YOUR TASK
Take the data below and copy exactly the lines starting at the one with "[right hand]" and finishing at the one with "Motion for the", both included.

AVAILABLE DATA
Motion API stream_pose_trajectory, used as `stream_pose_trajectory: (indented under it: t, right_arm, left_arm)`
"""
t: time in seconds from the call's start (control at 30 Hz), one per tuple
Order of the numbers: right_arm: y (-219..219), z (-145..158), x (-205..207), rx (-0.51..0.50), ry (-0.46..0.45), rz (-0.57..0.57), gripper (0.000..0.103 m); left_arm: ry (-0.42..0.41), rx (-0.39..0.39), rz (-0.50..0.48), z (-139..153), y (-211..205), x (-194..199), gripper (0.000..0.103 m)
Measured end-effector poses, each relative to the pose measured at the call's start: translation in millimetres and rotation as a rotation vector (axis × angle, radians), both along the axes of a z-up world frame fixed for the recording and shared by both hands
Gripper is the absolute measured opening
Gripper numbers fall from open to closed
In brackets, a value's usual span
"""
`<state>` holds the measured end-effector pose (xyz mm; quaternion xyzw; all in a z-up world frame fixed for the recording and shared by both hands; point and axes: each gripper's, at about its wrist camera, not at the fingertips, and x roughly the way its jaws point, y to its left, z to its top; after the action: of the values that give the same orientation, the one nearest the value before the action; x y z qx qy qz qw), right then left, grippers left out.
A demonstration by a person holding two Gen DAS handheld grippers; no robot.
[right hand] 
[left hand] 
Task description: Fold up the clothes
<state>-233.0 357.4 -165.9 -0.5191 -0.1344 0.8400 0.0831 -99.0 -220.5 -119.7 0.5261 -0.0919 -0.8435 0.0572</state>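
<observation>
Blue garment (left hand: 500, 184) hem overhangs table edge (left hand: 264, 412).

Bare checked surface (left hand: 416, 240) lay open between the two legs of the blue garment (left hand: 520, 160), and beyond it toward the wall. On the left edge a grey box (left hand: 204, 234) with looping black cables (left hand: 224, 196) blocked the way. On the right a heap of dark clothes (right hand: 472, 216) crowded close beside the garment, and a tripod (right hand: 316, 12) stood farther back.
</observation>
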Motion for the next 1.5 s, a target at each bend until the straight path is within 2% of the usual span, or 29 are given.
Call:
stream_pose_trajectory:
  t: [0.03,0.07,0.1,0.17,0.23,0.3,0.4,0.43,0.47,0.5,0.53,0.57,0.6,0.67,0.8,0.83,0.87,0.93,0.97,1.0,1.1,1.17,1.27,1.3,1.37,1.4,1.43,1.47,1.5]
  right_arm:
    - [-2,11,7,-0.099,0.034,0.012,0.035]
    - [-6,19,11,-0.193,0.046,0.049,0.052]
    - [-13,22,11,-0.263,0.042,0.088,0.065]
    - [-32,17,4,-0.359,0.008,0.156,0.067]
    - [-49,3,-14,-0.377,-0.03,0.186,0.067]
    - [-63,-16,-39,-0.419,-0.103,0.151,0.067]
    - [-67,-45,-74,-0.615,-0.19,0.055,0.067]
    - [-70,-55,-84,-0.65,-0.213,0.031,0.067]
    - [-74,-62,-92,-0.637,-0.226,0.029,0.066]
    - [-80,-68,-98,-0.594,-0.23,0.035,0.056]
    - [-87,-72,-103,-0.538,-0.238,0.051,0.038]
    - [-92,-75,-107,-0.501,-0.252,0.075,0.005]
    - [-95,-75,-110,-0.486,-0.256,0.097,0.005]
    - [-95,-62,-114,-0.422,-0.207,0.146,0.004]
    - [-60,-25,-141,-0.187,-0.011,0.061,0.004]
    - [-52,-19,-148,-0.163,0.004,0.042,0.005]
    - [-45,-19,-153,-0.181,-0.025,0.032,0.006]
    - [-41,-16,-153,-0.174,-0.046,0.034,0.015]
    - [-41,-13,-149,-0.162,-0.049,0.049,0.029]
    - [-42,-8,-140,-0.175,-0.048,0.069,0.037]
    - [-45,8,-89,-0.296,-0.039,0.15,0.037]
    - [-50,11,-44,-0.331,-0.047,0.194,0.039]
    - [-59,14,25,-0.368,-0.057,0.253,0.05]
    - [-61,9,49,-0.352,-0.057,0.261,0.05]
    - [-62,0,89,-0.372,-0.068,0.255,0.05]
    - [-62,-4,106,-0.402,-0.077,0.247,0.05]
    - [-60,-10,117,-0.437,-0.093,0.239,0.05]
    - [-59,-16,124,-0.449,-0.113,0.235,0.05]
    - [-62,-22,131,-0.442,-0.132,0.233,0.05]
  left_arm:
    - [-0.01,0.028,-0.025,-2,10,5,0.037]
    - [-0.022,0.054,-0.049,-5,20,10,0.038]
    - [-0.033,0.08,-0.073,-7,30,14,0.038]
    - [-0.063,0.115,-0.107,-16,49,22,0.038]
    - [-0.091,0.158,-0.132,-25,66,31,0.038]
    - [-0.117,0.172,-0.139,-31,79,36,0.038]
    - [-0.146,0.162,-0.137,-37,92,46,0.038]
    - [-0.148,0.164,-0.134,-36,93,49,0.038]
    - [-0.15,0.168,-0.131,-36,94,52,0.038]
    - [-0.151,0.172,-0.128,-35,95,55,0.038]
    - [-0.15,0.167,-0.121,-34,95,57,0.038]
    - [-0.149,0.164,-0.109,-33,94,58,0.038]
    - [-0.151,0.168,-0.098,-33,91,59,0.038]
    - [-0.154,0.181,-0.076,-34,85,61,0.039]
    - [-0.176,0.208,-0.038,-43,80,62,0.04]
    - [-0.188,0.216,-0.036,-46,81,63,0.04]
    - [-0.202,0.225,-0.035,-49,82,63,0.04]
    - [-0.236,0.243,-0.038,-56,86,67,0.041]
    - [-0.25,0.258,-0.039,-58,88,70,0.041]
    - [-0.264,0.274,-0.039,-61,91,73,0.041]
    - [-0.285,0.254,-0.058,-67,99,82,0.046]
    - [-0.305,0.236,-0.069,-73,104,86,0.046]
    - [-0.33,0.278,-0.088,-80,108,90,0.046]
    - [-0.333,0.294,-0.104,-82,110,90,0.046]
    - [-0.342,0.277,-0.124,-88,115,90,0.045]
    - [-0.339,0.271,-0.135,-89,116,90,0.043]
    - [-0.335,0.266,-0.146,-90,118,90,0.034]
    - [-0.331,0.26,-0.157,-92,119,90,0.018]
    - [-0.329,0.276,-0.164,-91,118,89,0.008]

ANSWER
[right hand] 
[left hand] 
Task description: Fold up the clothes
<state>-233.0 357.4 -165.9 -0.5191 -0.1344 0.8400 0.0831 -99.0 -220.5 -119.7 0.5261 -0.0919 -0.8435 0.0572</state>
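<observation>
Blue garment (left hand: 500, 184) hem overhangs table edge (left hand: 264, 412).

Bare checked surface (left hand: 416, 240) lay open between the two legs of the blue garment (left hand: 520, 160), and beyond it toward the wall. On the left edge a grey box (left hand: 204, 234) with looping black cables (left hand: 224, 196) blocked the way. On the right a heap of dark clothes (right hand: 472, 216) crowded close beside the garment, and a tripod (right hand: 316, 12) stood farther back.
</observation>
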Motion for the next 1.5 s, a target at each bend until the straight path is within 2% of the usual span, or 29 are given.

That's the full output for the exercise.